Up in the room, Gene mixed it with some tobacco and piled the product into a funny old straight wood pipe we picked up. He took a drag — immediately remarking, “Good stuff”. I sucked in not knowing what to expect and hoping not to get a mouth full of ashes. I don’t like smoke, but besides that, there was nothing repulsive about it. It didn’t even smell bad like marijuana. The only problem was nothing happened. I had smoked enough, but virgin runs are generally unproductive. It felt good anyways — I had done it.
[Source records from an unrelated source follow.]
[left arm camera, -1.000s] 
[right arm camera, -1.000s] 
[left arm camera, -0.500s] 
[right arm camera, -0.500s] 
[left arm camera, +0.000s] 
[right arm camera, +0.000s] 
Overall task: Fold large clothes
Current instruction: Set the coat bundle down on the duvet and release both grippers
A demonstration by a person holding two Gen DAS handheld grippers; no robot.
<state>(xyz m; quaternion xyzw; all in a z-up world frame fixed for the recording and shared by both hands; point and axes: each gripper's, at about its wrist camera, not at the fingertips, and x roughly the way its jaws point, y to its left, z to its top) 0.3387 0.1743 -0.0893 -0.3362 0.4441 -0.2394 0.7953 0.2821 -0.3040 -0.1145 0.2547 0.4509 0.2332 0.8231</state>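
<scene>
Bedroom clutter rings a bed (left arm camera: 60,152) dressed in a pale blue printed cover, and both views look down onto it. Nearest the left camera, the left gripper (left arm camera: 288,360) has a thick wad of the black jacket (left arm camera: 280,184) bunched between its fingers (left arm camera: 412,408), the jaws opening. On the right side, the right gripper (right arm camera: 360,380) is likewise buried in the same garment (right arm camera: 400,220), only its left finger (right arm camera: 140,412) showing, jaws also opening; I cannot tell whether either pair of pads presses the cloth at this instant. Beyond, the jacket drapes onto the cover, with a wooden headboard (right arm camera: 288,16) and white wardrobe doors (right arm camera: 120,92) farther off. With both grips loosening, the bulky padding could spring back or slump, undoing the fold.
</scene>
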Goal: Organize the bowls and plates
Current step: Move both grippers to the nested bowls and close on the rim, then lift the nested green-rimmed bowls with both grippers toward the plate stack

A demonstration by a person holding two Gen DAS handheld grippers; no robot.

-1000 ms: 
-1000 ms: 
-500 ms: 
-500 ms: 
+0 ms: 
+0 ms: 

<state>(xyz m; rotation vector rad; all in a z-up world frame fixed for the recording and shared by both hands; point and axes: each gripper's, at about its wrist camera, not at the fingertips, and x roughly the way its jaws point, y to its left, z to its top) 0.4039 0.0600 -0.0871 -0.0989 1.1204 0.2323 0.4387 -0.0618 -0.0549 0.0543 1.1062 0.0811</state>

We went out for a walk. Going from shop to shop very casually. Mixing with people, nosing into shops, and just poking around. This place is small, but it really doesn’t matter because no street is ever the same if you walk through it a second or third time.
For dinner we sat outside of our restaurant since there was a special wedding tonight in the big room. We had a plate of lots of different vegetables with lots of meat washed down by tea for $1.50 each.
Upstairs we smoked a bit more and took a cold shower. This time I sensed a bit of a change. Certain colors and objects were more tangy. Things had a vibrant edge that I didn’t realize was an option. I was very relaxed and the light fixture on our ceiling looked like a big candle breathing in and out. But I still wasn’t really high.
Downstairs the big wedding had begun, and the bride’s father proudly shook my hand welcoming Gene and me and we sat next to the little Afghan band listening to the exciting music and watching the women dance. Everyone was quite formal, the men were in one room, the women in the other, and the decorated car waited parked outside.
Now we took a nighttime walk. Chariots with torches charged through the darkness, men carried lanterns, shopkeepers and the work boys squatted around soup and bread, many Afghans were high or getting there, it was cool, and, like always, the wind howled. The night was a great experience and we wandered.
After a small melon, checking out the wedding once more, a cold shower with our sheets and making a nice wet bed, we commented on what a good day today was and, looking forward to tomorrow and wrapped in wet sheets, we went to sleep.